Top cybersecurity figures, such as ESET’s Global Security Advisor Jake Moore and Kevin Beaumont, Head of Security Operations Centre at Arcadia Group Ltd, believe that ACRO has suffered a ransomware attack.
The UK Criminal Records Office (ACRO) has experienced a cybersecurity incident that forced it to take down its customer portal, thereby disrupting several operations, including police certificate procurement processing, which is crucial to process visa applications.
ESET’s global security advisor, Jake Moore, suspects that the agency might have become a victim of a ransomware attack, adding that the attackers likely wanted to steal data. On the other hand, Kevin Beaumont, Head of the Security Operations Centre at Arcadia Group Ltd, also believes that the cyber attack on ACRO is a ransomware attack.
What is ACRO?
ACRO is the UK’s primary policing agency responsible for managing criminal records data and verifying those citizens who want to live or work abroad. The agency also exchanges these records with foreign governments for processing visa applications, as well as sharing information with British police and businesses.
The agency’s data input includes a decade’s worth of names, extended family details, and address histories. In addition, it includes new foreign addresses, passport information, legal representations, photos, data PIN cautions, convictions or charges, arrests, and reprimand-related information.
Furthermore, it checks individuals for cautions, prosecutions, and convictions, which is helpful to companies looking for employees and embassies processing visa applications.
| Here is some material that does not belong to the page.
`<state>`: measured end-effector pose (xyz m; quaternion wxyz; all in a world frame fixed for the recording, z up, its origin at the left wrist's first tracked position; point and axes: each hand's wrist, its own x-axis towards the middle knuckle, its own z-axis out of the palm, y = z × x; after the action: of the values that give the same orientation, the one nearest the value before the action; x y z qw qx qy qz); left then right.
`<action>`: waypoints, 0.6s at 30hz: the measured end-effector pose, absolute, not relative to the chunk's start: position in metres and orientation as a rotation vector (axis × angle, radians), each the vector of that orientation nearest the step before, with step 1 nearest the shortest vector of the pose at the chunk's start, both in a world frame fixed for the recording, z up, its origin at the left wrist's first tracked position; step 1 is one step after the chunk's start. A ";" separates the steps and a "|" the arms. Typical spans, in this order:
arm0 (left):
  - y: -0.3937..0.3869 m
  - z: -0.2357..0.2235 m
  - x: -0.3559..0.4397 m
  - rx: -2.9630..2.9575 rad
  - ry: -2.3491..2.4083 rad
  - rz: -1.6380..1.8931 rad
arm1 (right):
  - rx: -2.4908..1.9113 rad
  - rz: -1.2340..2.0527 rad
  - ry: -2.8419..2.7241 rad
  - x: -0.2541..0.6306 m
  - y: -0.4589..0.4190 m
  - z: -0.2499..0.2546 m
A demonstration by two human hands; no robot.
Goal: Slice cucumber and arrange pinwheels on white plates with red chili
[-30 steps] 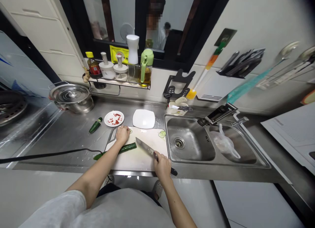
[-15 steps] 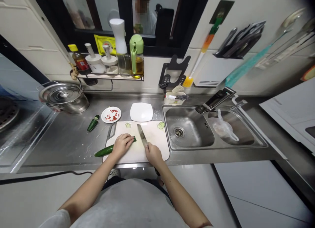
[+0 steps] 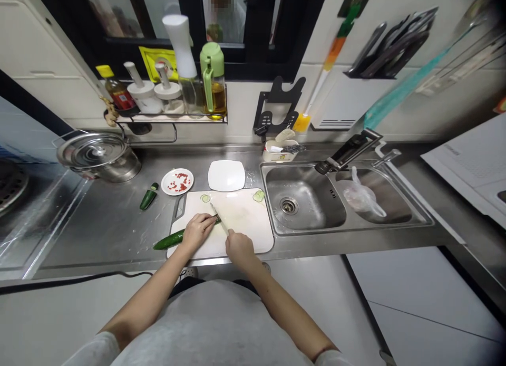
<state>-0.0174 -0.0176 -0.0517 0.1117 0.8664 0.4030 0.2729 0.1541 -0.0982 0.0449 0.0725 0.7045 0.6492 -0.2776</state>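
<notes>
My left hand is closed over a long green cucumber lying across the white cutting board. The cucumber's uncut end sticks out to the left, past the board's edge. In my right hand is the handle of a kitchen knife. Its blade stands edge-down against the cucumber's right end, close beside my left fingertips. Thin cucumber slices lie at the board's upper right corner, and a few pale slices rest at its upper left.
Behind the board are a white square plate and a round plate with red chopped bits. A cucumber stub and a lidded steel pot stand left. The double sink is right; a plastic bag lies in it.
My right hand has brought the knife left, from apart on the board to against the cucumber's end. My left hand keeps its hold. The view has shifted slightly.
</notes>
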 end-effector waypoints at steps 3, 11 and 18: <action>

The information is extracted from the UK’s Police National Computer, as the agency has an agreement with the Cabinet Office.
ACRO Confirms Security Breach
ACRO was targeted by cybercriminals on January 17, 2023, and the compromise continued until March 21, 2023. The agency had been hinting at cybersecurity issues since January. On February 19th, it claimed a technical issue caused its website to go offline. Fifteen days later, ACRO stated that it couldn’t process police certificates properly.
On March 21st, the agency blamed essential website maintenance for the website outage and asked its customers to remain patient while it resolved technical issues.
During the two months, its website was impacted by the security breach, and user data was compromised. This week, ACRO sent an email to the affected people, stating that although there was no evidence of a data breach, the agency suspected some data, including identification and criminal conviction information, had been compromised.
Since its website is down, the agency has to process police certificate applications manually by email. ACRO stated that it is working with national agencies to probe the incident, revealing that as soon as it realized the security breach it took the customer portal offline.